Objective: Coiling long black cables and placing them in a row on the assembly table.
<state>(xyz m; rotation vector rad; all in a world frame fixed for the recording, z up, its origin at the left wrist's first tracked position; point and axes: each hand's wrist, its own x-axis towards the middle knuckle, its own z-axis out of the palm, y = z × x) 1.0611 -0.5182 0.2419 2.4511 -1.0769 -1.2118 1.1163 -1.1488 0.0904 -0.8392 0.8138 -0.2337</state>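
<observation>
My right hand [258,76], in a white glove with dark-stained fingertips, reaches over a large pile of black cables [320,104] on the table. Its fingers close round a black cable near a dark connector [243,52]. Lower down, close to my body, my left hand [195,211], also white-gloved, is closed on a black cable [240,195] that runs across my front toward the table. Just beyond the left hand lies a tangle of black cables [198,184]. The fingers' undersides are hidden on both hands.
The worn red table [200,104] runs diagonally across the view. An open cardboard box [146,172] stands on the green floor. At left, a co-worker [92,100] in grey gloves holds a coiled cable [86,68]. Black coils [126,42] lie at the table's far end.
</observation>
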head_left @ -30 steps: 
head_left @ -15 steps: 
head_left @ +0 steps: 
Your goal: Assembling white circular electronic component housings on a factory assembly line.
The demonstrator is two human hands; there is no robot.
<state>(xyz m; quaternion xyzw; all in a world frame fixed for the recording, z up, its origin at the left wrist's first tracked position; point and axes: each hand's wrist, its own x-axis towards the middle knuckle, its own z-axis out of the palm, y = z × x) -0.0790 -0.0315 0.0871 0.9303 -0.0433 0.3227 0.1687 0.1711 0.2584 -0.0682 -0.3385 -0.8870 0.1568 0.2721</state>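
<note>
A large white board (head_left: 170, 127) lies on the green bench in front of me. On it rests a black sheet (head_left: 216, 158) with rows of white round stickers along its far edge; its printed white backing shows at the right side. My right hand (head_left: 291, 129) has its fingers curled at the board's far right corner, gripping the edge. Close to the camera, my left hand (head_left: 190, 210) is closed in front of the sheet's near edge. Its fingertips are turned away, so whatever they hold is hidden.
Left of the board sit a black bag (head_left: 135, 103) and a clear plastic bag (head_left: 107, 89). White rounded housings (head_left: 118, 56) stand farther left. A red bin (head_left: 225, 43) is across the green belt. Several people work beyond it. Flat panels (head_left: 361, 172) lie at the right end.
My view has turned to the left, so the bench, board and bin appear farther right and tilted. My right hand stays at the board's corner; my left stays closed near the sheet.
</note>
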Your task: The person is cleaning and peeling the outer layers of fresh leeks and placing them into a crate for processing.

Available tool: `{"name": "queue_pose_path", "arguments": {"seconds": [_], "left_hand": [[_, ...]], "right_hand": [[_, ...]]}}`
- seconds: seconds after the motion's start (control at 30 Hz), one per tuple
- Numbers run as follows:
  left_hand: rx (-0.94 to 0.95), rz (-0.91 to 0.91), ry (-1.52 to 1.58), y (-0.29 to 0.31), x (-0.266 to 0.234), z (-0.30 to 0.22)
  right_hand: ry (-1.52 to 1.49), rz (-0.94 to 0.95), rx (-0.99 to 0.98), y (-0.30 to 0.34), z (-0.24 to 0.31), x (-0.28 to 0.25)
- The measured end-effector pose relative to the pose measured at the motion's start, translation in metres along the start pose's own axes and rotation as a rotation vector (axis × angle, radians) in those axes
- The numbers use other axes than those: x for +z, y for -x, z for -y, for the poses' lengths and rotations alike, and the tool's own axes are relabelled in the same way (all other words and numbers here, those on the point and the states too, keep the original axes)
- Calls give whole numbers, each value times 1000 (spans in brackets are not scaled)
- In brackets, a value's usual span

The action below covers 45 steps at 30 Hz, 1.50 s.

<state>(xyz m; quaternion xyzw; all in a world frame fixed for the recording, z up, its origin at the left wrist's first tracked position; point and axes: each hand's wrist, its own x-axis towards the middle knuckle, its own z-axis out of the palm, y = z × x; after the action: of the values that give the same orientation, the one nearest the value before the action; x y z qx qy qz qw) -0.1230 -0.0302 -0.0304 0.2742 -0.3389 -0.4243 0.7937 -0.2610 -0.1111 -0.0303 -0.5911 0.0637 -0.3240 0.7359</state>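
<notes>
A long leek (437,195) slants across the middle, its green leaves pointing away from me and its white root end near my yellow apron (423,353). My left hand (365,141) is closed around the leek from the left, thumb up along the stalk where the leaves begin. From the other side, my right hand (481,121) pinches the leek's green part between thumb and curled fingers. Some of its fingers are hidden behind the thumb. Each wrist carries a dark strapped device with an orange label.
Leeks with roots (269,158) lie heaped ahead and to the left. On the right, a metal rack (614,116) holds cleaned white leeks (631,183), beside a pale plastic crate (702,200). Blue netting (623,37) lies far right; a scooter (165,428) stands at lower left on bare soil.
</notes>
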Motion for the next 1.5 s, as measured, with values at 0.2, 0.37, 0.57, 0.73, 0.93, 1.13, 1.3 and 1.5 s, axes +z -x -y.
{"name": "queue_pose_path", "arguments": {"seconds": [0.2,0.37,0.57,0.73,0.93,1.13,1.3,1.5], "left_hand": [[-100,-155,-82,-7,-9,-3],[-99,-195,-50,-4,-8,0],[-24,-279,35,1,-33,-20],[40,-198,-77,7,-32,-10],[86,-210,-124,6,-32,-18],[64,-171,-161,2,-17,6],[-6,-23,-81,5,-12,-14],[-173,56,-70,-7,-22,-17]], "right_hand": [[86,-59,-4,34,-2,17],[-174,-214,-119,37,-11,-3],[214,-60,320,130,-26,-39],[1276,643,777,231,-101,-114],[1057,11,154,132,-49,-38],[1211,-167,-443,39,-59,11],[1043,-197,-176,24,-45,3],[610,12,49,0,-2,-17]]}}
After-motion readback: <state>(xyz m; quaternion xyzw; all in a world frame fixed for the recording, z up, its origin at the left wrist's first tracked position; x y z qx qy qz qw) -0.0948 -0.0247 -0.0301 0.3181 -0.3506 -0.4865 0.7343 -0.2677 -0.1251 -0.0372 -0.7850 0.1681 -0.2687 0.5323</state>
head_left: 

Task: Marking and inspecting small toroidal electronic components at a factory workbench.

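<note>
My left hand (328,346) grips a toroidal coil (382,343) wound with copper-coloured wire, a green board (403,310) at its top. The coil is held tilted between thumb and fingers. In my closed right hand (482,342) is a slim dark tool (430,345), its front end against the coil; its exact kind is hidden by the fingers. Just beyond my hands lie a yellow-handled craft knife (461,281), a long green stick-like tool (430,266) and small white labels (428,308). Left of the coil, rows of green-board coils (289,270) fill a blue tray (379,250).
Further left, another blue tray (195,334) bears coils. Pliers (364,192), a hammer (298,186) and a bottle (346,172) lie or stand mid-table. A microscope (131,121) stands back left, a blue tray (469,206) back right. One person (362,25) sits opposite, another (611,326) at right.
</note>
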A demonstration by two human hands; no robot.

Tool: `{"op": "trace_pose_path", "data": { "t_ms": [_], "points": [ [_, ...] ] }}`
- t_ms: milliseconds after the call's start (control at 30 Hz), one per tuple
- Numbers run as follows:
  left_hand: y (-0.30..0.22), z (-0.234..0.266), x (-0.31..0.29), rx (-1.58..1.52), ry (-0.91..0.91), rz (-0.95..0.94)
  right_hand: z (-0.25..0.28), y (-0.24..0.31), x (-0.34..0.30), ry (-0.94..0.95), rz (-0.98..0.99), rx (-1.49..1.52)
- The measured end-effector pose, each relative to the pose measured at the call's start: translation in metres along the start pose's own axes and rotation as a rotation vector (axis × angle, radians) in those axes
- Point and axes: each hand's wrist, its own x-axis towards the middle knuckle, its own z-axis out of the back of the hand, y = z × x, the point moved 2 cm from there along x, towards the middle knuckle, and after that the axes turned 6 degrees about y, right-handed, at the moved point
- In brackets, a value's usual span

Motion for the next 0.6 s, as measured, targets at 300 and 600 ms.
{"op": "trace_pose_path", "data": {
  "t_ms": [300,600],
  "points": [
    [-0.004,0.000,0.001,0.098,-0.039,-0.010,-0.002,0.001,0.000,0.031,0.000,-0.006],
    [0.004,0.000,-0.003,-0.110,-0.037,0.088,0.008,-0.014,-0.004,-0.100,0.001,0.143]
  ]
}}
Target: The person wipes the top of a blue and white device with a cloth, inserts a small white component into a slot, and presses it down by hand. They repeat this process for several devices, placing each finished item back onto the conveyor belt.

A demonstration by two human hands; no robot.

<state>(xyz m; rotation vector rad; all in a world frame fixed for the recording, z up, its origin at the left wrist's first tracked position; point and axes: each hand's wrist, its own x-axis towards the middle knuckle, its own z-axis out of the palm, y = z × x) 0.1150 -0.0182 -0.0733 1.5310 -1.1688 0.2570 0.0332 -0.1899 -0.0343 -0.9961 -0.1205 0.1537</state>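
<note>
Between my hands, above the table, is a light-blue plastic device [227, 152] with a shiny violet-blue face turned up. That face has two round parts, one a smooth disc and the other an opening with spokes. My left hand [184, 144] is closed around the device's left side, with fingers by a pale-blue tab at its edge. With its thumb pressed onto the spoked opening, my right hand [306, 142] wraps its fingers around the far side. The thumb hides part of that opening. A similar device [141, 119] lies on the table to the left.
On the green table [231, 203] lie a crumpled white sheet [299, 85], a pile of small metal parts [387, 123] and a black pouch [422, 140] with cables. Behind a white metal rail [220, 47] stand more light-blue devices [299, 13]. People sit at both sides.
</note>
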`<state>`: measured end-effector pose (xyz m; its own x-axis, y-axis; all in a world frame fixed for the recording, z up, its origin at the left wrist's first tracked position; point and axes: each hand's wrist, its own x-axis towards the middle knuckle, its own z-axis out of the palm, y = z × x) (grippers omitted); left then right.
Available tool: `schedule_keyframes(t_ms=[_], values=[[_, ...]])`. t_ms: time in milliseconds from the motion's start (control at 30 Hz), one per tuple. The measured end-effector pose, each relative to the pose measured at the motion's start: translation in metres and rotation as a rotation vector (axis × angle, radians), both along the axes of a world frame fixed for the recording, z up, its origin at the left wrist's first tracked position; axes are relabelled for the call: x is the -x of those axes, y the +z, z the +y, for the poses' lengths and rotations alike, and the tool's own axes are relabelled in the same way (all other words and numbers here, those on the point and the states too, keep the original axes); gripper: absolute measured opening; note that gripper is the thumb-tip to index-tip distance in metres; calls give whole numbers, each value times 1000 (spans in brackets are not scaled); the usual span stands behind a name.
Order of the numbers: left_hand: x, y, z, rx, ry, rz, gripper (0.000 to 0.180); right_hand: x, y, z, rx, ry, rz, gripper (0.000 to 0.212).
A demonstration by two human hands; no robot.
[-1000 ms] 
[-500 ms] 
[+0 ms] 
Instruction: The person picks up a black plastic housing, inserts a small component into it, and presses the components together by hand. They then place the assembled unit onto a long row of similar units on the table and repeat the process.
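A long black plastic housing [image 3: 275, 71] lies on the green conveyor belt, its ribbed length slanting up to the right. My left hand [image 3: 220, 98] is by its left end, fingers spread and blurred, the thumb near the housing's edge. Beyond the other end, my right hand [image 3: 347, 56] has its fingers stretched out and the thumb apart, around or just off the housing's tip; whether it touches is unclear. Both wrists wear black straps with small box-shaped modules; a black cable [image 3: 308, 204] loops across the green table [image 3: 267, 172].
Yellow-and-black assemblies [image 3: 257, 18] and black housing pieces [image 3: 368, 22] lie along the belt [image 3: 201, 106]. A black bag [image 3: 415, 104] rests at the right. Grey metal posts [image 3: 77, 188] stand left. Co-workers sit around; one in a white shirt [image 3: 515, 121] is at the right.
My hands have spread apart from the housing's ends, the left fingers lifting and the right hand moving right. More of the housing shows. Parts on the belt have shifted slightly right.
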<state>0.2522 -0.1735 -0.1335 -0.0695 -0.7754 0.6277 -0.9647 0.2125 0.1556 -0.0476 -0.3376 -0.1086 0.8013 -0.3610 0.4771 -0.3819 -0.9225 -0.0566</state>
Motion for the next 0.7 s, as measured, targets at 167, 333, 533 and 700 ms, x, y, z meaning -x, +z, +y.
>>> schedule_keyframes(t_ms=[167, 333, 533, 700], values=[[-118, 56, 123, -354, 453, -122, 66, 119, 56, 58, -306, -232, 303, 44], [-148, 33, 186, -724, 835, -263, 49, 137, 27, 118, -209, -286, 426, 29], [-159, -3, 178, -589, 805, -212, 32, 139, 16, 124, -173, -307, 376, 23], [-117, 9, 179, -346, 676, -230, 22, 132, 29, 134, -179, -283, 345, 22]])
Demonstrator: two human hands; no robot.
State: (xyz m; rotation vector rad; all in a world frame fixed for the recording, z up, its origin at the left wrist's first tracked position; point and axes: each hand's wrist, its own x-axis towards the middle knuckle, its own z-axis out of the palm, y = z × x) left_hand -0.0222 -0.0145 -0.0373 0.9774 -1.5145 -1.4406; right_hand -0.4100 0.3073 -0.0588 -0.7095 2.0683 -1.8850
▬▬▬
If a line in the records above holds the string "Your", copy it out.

• TASK RESULT:
Your goal: Assembling white circular electronic component housings on a factory assembly line.
Your task: The person is cleaning and peeling the outer layers of fresh leeks and placing them into a crate for processing.

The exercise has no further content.